The Pennsylvania diocese had been asked to provide $352 941 for the Aids programme and a small amount to help orphans with education fees. It sends doctors and nurses and helps to support a Christian foundation caring for more than 100 Aids patients.

The church in Uganda, where homosexuality remains a crime punishable by life imprisonment, has taken one of the hardest lines against the gay issue, which threatens to split Anglicanism.

The US and Canadian churches were asked at a meeting of Anglican archbishops in Northern Ireland last month not to attend international gatherings for the next three years or until they repented their liberal line on homosexuality.

Although several African primates have declared themselves out of communion with the North Americans, they have mostly continued quietly to accept cash for church projects.

The US Episcopal church has insisted that it does not attach strings to its donations.

Correspondents on the US website were divided over whether the bishop's action was in accordance with Christian principles. - Guardian Unlimited © Guardian Newspapers Limited 2005
 
Ugh... it's even worse.

http://americablog.blogspot.com/2005/06/family-research-council-urges-africans.html

Anglican bishops in Africa who are refusing millions of dollars from liberal AmericanEpiscopal sources to protest homosexual clergy say the price of their protest has been higher than they thought.

"To be honest, there is not enough money for the needs we have in Rwanda after the [1994] genocide," said Rwandan Bishop John Rucyahana of the Diocese of Shyira, "but if money is being used to disgrace the Gospel, then we don't need it."

The Rev. Alison Barfoot, assistant to the Anglican archbishop of Uganda, said the Anglican province has no working phones in its Kampala headquarters because it lacks the funds. Conservative American churches haven't pitched in enough -- "definitely not to the extent of what we've given up," she said....

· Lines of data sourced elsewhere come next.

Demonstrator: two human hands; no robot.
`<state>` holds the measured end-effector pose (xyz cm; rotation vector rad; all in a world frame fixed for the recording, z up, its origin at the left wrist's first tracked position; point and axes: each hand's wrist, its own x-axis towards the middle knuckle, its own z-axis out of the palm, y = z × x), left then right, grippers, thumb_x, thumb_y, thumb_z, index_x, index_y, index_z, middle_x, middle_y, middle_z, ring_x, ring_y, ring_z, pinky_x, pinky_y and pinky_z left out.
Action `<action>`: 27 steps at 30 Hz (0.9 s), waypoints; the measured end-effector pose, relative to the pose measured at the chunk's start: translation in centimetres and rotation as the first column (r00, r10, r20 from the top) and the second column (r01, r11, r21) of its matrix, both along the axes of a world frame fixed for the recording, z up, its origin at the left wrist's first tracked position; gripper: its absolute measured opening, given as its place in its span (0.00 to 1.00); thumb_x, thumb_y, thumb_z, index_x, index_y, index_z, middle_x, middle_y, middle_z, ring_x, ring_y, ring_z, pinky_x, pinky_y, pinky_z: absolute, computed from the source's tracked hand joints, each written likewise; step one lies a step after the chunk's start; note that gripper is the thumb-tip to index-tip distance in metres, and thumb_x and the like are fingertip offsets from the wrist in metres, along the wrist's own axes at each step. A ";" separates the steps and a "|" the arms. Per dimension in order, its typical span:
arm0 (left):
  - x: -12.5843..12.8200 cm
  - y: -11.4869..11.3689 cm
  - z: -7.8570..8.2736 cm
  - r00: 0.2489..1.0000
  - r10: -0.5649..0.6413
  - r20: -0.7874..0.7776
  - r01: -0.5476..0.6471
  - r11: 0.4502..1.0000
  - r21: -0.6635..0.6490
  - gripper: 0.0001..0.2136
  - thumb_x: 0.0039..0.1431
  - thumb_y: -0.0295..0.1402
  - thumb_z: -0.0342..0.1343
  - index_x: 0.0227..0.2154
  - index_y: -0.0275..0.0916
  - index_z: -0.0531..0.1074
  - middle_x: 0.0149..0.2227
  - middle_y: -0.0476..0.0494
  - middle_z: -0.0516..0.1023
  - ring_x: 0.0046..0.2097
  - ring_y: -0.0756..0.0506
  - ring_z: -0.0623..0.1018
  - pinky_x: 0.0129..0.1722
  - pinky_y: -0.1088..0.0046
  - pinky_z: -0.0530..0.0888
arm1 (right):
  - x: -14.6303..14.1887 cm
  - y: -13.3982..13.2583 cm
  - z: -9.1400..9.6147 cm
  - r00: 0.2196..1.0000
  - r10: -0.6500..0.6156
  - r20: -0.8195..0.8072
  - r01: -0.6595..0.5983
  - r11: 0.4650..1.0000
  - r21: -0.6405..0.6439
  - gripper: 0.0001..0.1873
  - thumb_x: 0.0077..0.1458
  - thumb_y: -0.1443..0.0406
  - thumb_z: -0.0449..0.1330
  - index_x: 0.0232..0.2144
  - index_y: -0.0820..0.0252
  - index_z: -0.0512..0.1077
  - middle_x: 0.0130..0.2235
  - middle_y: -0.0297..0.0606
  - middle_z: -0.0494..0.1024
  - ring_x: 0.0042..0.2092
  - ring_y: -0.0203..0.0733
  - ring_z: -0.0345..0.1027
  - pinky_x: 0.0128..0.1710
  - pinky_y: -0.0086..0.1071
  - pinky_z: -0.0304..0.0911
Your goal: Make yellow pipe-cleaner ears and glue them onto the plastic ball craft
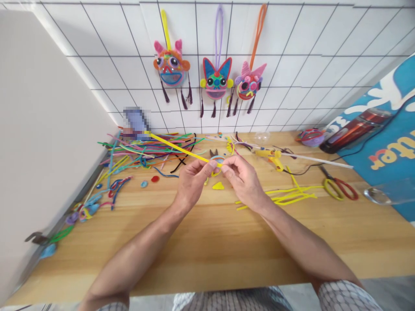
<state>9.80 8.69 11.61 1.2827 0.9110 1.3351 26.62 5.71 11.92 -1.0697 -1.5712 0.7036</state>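
A long yellow pipe cleaner (180,149) runs from the upper left into my fingers over the middle of the table. My left hand (193,179) pinches it near its right end. Close beside, my right hand (241,175) pinches the tip of the same pipe cleaner. Just below the fingertips lies a small yellow triangle (218,185). Behind my hands are pliers (214,153), their handles partly hidden. Several yellow pipe cleaners (292,196) lie to the right, some partly covered by my right forearm.
Many coloured pipe cleaners (145,147) are heaped at the back left. A yellow glue gun (272,159), scissors (339,186), a red thermos (356,129) and a clear cup (394,192) stand or lie on the right. Decorated masks (216,82) hang on the tiled wall.
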 end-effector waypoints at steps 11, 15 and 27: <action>0.0 0.0 -0.1 1.000 0.000 0.008 0.000 1.000 -0.024 0.22 0.51 0.54 0.75 0.23 0.40 0.79 0.24 0.48 0.79 0.30 0.48 0.74 0.36 0.71 0.73 | -0.1 -0.1 0.1 0.995 0.058 -0.084 -0.064 0.995 -0.075 0.14 0.69 0.52 0.63 0.36 0.53 0.71 0.33 0.33 0.74 0.35 0.41 0.68 0.34 0.35 0.62; -0.2 0.1 -0.6 0.999 -0.045 -0.006 0.044 0.999 -0.008 0.23 0.56 0.55 0.72 0.23 0.40 0.78 0.26 0.47 0.80 0.33 0.47 0.77 0.40 0.69 0.75 | -0.2 0.0 0.4 0.989 0.055 -0.135 -0.070 0.992 -0.109 0.18 0.67 0.48 0.65 0.34 0.53 0.71 0.31 0.32 0.72 0.33 0.40 0.66 0.33 0.35 0.62; -0.2 0.3 -0.7 0.991 -0.131 0.040 0.130 0.991 0.014 0.20 0.60 0.52 0.70 0.26 0.41 0.80 0.29 0.47 0.81 0.35 0.47 0.77 0.40 0.70 0.74 | -0.4 0.1 0.4 0.972 0.056 -0.227 -0.090 0.986 -0.143 0.22 0.64 0.44 0.67 0.34 0.54 0.71 0.31 0.30 0.73 0.31 0.37 0.64 0.31 0.32 0.62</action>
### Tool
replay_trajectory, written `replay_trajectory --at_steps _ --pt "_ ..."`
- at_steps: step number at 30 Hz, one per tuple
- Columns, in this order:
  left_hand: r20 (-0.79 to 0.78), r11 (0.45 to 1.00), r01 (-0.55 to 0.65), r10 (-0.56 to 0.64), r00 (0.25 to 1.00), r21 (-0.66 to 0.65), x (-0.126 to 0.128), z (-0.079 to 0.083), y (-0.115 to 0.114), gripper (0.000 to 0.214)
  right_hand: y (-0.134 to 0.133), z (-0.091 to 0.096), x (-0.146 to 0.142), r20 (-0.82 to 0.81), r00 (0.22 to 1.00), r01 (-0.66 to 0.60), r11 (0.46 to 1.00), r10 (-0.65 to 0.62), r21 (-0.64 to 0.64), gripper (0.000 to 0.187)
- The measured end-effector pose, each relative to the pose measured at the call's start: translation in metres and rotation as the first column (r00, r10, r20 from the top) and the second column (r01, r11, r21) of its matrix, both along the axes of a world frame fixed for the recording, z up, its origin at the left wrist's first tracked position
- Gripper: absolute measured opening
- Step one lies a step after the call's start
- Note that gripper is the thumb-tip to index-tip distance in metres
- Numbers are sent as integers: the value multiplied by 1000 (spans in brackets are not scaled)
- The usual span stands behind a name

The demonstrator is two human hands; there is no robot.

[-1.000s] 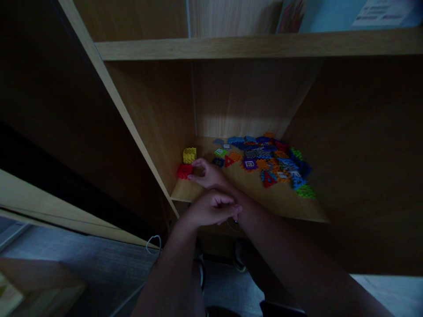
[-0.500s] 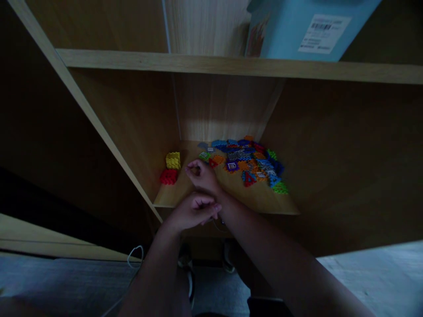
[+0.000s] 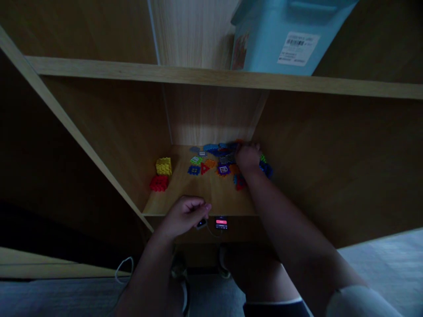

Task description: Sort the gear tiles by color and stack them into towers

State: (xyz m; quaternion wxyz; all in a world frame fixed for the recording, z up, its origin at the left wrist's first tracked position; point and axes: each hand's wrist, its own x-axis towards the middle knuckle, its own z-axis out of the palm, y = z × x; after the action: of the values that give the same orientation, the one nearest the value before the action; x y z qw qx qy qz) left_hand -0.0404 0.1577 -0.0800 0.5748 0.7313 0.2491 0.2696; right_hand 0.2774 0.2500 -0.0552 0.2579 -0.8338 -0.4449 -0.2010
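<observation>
Right hand (image 3: 248, 156) over the far-right toy pieces (image 3: 227, 159), finger grip I can't tell; left hand (image 3: 184, 215) near, fingers curled together.

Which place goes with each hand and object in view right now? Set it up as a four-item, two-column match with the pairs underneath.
Things
1. left hand
2. light-blue bin
3. right hand
4. yellow stack

Places
A. at the pile of coloured pieces
B. just behind the red stack
C. by the front edge of the lower shelf
D. on the upper shelf

Pairs: 1-C, 2-D, 3-A, 4-B
</observation>
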Motion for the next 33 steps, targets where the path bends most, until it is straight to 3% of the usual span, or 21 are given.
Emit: replay_trajectory --at_steps 6,15,22,33 --pt "-4 1000 -10 10 1000 -14 0 1 -1 53 4 -23 23 -7 999 44 996 -44 -82 60" --pt "-30 1000 -14 14 999 -5 -2 1 -2 50 13 -26 26 -76 994 57 976 -74 -212 67" --pt "-48 1000 -25 25 999 -6 -1 -1 -2 50 13 -26 25 -60 997 42 978 -56 -204 59" --pt "-33 999 -49 49 998 24 1 4 -1 50 6 -9 25 -79 997 -31 997 25 -66 39"
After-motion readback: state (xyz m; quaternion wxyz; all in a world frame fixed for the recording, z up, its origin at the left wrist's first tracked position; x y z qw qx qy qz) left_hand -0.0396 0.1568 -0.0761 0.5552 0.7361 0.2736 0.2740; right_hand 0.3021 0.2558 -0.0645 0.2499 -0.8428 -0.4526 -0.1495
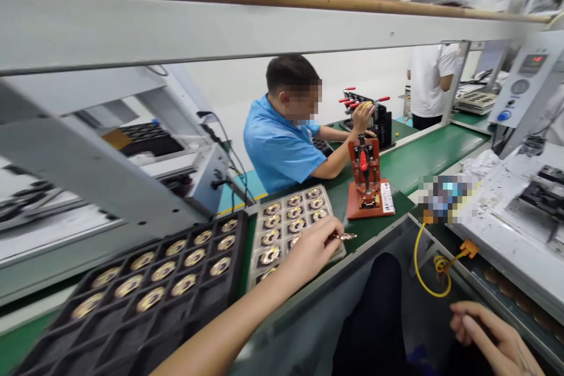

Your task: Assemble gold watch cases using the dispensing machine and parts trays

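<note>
My left hand (pixel 314 247) reaches over a grey tray (pixel 335 255) of round gold parts and pinches one small round part (pixel 345 236) at its fingertips, just past the tray's right edge. My right hand (pixel 491 338) hangs low at the bottom right, below the bench edge, with the fingers loosely curled and nothing visible in them. A red toggle-clamp fixture (pixel 368 182) stands on the green bench (pixel 423 158) right of the tray, a short way beyond my left hand.
A black tray (pixel 88 329) with several gold round parts lies at the left. A person in a blue shirt (pixel 282 141) works at another fixture across the belt. Another person in white (pixel 429 79) stands farther back. A yellow coiled cable (pixel 434 273) hangs at the right, by a control box (pixel 522 79).
</note>
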Available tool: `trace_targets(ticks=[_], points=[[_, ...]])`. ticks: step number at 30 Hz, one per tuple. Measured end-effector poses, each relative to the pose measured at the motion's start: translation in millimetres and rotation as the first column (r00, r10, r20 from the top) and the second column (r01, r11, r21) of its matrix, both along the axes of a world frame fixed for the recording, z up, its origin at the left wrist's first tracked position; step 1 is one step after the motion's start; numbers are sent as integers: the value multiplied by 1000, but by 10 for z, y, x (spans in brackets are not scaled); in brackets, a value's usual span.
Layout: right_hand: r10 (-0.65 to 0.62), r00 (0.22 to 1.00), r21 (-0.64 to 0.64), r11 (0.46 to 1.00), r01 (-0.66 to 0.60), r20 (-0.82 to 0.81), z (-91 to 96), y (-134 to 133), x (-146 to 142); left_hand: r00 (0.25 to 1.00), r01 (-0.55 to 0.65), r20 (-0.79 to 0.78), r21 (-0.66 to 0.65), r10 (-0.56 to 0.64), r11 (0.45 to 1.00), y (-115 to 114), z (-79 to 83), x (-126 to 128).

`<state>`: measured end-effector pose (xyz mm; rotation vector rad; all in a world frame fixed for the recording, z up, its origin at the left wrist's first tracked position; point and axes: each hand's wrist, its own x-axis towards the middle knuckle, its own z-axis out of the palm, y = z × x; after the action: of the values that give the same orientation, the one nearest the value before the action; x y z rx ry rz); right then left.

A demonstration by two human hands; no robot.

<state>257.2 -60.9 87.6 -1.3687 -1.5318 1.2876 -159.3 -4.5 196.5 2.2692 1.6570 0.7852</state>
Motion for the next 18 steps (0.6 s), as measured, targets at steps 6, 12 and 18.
trace_targets(ticks=[6, 12, 18], points=[[130, 962, 313, 948, -50, -238, 820, 237, -414, 760, 619, -183, 494, -624, 610, 292, 323, 1035], [-71, 997, 442, 894, 76, -29, 1185, 254, -177, 590, 715, -146, 551, -794, 430, 522, 319, 1834], [-280, 960, 479, 847, 232, 29, 1214, 34, 359, 490, 756, -151, 564, -858, 332, 574, 283, 2588]])
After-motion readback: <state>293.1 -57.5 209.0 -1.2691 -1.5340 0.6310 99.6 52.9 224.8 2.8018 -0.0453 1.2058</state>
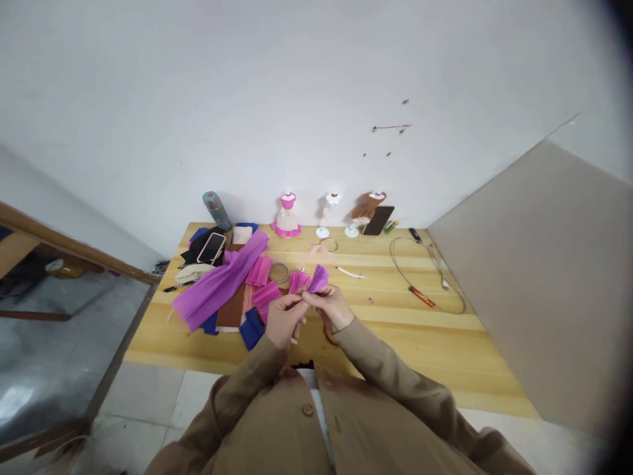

Bill Atwood, general secretary of Ekklesia Society, an international Anglican network, just returned from a tour of Tanzania, Malawi, Kenya, South Africa and Uganda and called the lack of money for Africans "scandalous."

"I just met with some archbishops a week ago," he said, "They were saying how painful it was, with people starving to death to make these choices."

Still, the Anglican Province of Uganda is refusing grants from any pro-Robinson diocese and the New York-based ERD. Although it accepted $30,000 from Trinity Episcopal in February for a women's credit union, it turned down assistance from the Episcopal Diocese of Michigan for school fees for 60 girls.

In March, Bishop Jackson Nzerebende of Uganda's South Rwenzori Diocese cut ties with the Episcopal Diocese of Central Pennsylvania, which had donated more than $65,000 for school fees, transportation, college tuition and an AIDS program. Then, last month, the Ugandan province rejected a $27,000 donation from the New Hampshire Diocese to improve local schools.

Central Pennsylvania Bishop Michael F. Creighton called Bishop Nzerebende's decision "a Good Friday nail in the compassion of Christ."

"Our consent to the election of a bishop in New Hampshire appears to be more important than the compassionate ministry we have shown with his own people," he said, "who are struggling with and dying of AIDS."